Une vieille rivalité

Avec sa victoire à Montréal, Medvedev est maintenant assuré de s’installer au 8e rang mondial, un échelon devant Khachanov. Depuis des années, les deux amis se battent pour savoir qui est le meilleur des deux.

«Jusqu’à 14 ans, j’étais meilleur que Karen, a expliqué Medvedev. Je n’étais pas le meilleur joueur en Russie, mais Karen était un peu plus mauvais que moi. J’étais 2e ou 3e et il devait être 6e ou 7e de notre pays. Après nos 14 ans, plus vers 15 et 16 ans, Karen a commencé à vraiment bien jouer. Il est devenu le premier joueur en Russie avec Andrey Rublev (70e au monde aujourd’hui). Moi, j’étais un peu après eux. Maintenant, je vous laisse décider qui est le meilleur joueur entre nous.»

Des styles différents

À la veille de ce choc entre deux représentants de la Russie, Khachanov avait dit qu’il redoutait ce match.

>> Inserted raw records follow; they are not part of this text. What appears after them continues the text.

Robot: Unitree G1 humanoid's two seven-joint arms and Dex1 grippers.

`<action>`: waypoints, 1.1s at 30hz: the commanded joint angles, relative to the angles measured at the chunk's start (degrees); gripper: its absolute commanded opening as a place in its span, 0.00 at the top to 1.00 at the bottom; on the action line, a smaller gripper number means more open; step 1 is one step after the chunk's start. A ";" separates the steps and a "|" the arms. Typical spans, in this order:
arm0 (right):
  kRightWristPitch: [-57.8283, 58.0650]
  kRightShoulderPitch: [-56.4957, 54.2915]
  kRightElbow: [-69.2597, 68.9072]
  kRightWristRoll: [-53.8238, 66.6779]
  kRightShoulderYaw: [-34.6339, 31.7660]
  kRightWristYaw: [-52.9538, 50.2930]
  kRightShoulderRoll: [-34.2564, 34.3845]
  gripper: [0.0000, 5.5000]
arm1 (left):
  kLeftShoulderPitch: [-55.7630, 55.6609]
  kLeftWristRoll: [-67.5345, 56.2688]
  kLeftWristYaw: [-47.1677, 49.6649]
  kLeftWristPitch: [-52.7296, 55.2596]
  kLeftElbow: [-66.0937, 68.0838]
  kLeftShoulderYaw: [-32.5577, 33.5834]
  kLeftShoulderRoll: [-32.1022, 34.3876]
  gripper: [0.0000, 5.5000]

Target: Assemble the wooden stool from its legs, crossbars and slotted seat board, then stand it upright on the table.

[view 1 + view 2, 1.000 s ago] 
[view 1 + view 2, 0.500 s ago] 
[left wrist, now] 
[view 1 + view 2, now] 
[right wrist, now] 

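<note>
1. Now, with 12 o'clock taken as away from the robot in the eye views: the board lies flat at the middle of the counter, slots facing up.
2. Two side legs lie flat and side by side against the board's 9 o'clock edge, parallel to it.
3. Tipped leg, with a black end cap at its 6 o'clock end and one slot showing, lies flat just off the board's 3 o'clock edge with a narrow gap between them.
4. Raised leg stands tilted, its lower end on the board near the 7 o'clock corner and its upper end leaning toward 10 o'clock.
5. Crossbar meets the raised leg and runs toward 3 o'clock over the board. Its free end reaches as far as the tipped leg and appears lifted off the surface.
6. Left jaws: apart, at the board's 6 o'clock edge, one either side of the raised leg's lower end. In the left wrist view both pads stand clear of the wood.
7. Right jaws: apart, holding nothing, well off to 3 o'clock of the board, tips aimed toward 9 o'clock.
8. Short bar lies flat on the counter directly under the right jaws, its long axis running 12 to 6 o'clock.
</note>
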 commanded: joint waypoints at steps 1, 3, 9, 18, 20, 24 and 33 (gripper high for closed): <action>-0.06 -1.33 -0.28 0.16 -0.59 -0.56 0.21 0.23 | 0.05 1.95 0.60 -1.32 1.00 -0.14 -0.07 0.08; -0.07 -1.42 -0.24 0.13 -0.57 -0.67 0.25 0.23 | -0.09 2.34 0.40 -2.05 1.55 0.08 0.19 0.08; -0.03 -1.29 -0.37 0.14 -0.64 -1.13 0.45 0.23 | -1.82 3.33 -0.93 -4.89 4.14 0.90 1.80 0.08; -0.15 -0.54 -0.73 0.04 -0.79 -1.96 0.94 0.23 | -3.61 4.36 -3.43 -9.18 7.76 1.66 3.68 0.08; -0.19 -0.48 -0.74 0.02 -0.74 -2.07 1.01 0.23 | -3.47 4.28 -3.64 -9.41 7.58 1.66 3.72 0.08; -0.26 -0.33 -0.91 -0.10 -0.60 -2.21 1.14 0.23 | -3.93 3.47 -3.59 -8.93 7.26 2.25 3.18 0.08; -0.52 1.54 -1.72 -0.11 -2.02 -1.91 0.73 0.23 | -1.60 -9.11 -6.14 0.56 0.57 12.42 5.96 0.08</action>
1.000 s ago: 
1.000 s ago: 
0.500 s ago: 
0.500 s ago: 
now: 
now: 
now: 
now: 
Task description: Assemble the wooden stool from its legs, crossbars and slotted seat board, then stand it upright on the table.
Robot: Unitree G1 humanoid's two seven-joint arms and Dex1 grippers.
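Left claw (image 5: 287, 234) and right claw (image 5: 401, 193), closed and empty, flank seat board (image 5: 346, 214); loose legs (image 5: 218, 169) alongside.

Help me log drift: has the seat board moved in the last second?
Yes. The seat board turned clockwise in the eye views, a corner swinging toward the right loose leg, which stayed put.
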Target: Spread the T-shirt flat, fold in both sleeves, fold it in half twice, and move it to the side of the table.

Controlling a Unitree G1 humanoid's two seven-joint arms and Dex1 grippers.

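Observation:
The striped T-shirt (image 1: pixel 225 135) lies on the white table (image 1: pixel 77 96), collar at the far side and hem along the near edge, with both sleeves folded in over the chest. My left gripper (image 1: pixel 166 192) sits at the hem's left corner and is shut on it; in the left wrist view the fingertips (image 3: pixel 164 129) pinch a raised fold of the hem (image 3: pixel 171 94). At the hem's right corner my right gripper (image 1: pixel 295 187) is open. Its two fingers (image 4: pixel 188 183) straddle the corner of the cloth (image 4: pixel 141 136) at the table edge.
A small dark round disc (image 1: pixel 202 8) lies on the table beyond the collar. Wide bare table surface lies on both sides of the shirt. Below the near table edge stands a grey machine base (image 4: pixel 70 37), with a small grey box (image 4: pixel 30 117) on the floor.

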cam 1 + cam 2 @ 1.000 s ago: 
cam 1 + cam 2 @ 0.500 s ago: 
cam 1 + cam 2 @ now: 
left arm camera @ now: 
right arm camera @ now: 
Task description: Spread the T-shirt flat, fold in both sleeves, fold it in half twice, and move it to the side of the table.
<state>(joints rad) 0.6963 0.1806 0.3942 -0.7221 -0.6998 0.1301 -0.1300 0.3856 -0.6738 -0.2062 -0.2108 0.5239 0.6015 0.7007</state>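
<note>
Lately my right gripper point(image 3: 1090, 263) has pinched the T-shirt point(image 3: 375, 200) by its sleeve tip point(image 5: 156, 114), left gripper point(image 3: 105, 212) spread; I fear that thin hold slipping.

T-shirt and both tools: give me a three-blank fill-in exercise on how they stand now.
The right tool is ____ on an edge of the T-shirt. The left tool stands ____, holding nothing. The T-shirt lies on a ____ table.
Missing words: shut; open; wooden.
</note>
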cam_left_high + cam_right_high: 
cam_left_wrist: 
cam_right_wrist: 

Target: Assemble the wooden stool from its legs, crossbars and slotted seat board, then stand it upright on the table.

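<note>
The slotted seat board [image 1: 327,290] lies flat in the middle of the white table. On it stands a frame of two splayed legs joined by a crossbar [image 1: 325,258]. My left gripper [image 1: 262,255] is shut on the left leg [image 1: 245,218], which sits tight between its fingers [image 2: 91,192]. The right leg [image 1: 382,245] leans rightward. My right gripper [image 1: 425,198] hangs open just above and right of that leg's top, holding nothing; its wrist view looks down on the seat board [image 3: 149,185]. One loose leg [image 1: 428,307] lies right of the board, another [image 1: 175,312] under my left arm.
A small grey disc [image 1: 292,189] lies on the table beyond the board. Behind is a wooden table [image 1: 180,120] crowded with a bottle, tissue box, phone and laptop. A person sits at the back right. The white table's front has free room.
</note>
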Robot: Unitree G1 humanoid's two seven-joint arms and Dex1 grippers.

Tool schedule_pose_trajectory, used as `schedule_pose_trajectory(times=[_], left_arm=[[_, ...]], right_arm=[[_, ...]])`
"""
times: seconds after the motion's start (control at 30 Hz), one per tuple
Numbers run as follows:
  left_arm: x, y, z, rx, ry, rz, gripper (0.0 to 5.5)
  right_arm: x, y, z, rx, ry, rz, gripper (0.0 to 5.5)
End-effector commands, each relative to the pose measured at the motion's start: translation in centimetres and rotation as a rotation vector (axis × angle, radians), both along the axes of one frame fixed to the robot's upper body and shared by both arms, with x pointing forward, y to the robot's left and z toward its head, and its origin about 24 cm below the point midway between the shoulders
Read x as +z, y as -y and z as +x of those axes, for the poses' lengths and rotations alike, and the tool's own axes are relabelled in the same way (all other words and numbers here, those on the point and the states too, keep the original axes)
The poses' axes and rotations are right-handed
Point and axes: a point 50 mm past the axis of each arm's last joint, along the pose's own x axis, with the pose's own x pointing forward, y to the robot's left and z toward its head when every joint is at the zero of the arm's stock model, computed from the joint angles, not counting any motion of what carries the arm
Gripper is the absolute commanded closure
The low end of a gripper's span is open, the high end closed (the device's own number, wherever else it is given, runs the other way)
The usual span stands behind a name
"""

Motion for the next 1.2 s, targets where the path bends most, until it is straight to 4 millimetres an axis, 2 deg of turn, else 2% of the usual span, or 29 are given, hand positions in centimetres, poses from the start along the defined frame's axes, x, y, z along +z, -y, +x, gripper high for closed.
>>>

«Ce n’est jamais facile de jouer contre un ami, mais encore plus un joueur qui provient du même pays, avait souligné le tombeur de Félix Auger-Aliassime au troisième tour. Nous avons grandi ensemble. Nous jouons des tournois depuis l’âge de 12 ou 14 ans. Nous nous connaissons très bien.»

«Honnêtement, ce qui est drôle c’est que nous ne nous exerçons pratiquement jamais ensemble, avait poursuivi Khachanov. J’ai un style complètement différent de celui de Daniil. Cette année, nous ne nous sommes réellement pas entraînés ensemble. Une fois à Sofia en Bulgarie, mais aussi à Washington la semaine dernière. Nous étions arrivés au tournoi en même temps et c’était un entraînement très léger. La plupart du temps, je m’entraîne avec Rublev.»

Avec Medvedev et Khachanov, la Russie a deux joueurs au sein du top-10 mondial, une première depuis Mikhail Youzhny et Nikolay Davydenko au mois d’octobre 2010. «C’est bien comme réalisation, mais c’est déjà arrivé, a rappelé Khachanov. Il y a toujours de grandes attentes en Russie. Quand tu obtiens du succès, les gens s’attendent à de longs parcours lors des tournois du Grand Chelem.»

Dans quelques mois ou quelques années, le tennis canadien aimerait bien voir deux ou même trois de ses joueurs dans le top 10. Auger-Aliassime, Denis Shapovalov et Milos Raonic pourraient y parvenir.